Tendinopathie du genou : programme de rééducation en 4 phases

Link Sport Clinic · Nivelles

Tendinopathie du genou : programme de rééducation en 4 phases

Par Yannis Tooulou27 avril 2026Link Sport Clinic · Nivelles

La tendinopathie rotulienne — le « genou du sauteur » — touche jusqu’à 45% des athlètes pratiquant des sports avec sauts répétés : volleyball, basketball, CrossFit, HYROX. Mal prise en charge, elle devient chronique et handicapante. Bien rééduquée, elle guérit complètement. La clé réside dans une progression structurée qui respecte la biologie du tendon.

Phase 1 — Réduire la douleur sans immobiliser (semaines 1-2)

Contrairement aux idées reçues, le repos total est contre-productif pour les tendinopathies. Le tendon a besoin de stimulus mécaniques pour se réparer — pas de surcharge, mais pas d’inactivité non plus. En phase aiguë, on réduit la charge provocatrice (pas de sauts, pas de course descendante) tout en maintenant une activité non douloureuse.

Le travail isométrique est l’outil roi de cette phase : contractions statiques du quadriceps maintenues 45 secondes, 5 répétitions, 4 à 5 fois par jour. Cette technique a un effet antalgique immédiat documenté et commence à stimuler la synthèse de collagène. Les anti-inflammatoires sont à éviter sur le long terme — ils masquent la douleur sans traiter la tendinopathie et peuvent ralentir la réparation tissulaire.

Phase 2 — Renforcement isotonique (semaines 2 à 5)
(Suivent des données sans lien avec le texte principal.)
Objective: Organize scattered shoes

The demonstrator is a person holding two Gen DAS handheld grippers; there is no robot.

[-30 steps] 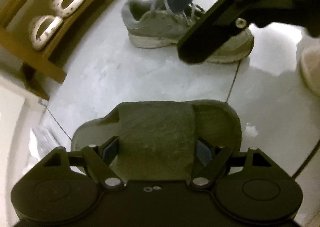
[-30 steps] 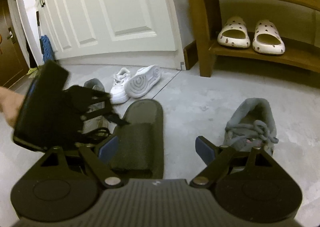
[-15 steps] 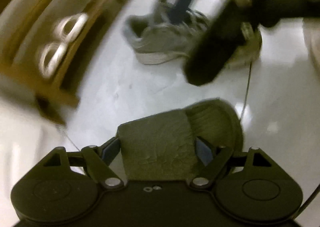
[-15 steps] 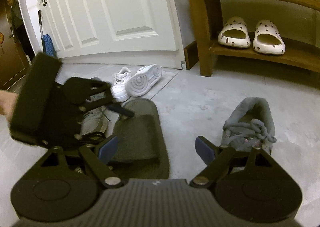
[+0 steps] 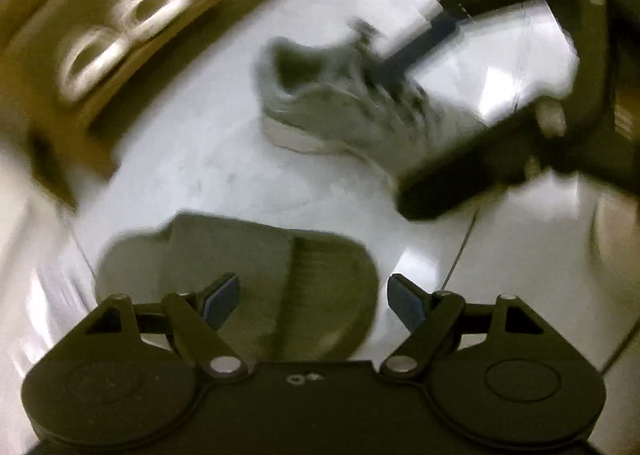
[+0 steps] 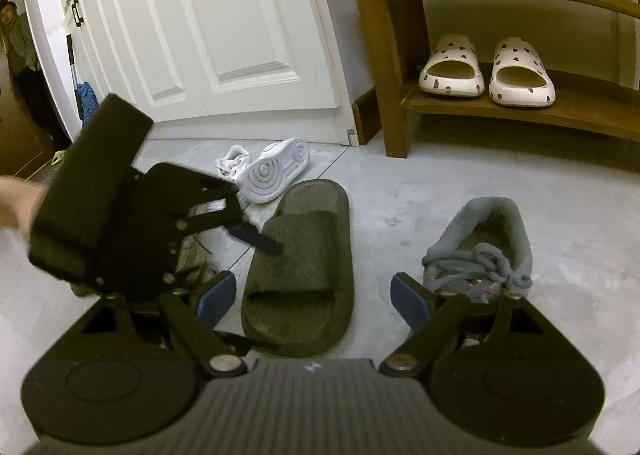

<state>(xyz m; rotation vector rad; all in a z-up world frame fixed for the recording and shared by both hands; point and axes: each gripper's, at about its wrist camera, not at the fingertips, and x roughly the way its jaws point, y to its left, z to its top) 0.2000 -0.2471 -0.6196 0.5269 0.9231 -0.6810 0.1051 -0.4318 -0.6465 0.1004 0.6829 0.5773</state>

On introduit des exercices avec mouvement mais sans impact : leg press, squat lent (3 secondes de descente), step-up. L’amplitude est progressivement augmentée. La règle de base : la douleur pendant l’exercice ne doit pas dépasser 4/10 sur l’échelle visuelle analogique, et elle doit revenir au niveau de départ dans l’heure suivant la séance.

Si la douleur augmente le lendemain, c’est que la charge était trop élevée. Si elle ne change pas ou diminue, on peut progresser. Ce feedback continu entre le thérapeute et le patient est essentiel — un programme générique ne suffit pas.

Phase 3 — Renforcement excentrique et chargement énergétique (semaines 5 à 10)

La phase excentrique est au cœur de la rééducation des tendinopathies. Le single-leg decline squat (squat sur plan incliné à 25°) permet de charger le tendon rotulien de façon maximale et contrôlée. C’est inconfortable — une douleur de 3 à 5/10 est attendue et acceptable. Les études de Alfredson sur le tendon d’Achille, puis les travaux de Purdam sur le tendon rotulien, ont établi l’excentrique comme référence depuis plus de 20 ans.

On ajoute progressivement des exercices de stockage d’énergie élastique : sauts amortis, drop jumps contrôlés, avant de réintroduire les sauts dans leur intégralité. Chaque progression est conditionnée par l’absence d’aggravation du tableau douloureux.

Phase 4 — Retour au sport et prévention de la récidive (semaines 10 à 14)

La reprise du sport se fait de manière graduelle : d’abord des gestes sportifs isolés (saut sans contre-mouvement), puis des combinaisons (saut + réception + sprint), puis la pratique complète. Le critère de validation du retour au sport n’est pas l’absence de douleur à l’effort — c’est l’absence de réaction douloureuse dans les 24 heures suivantes.

La prévention de la récidive passe par un programme d’entretien du quadriceps (2 séances hebdomadaires minimum), le travail de la chaîne postérieure souvent négligée, et la correction des facteurs prédisposants : raideur des ischio-jambiers, pronation excessive du pied, technique de réception défectueuse. À la Link Sport Clinic, Yannis Tooulou propose un bilan biomécanique complet pour identifier ces facteurs avant qu’ils ne causent de nouveaux problèmes.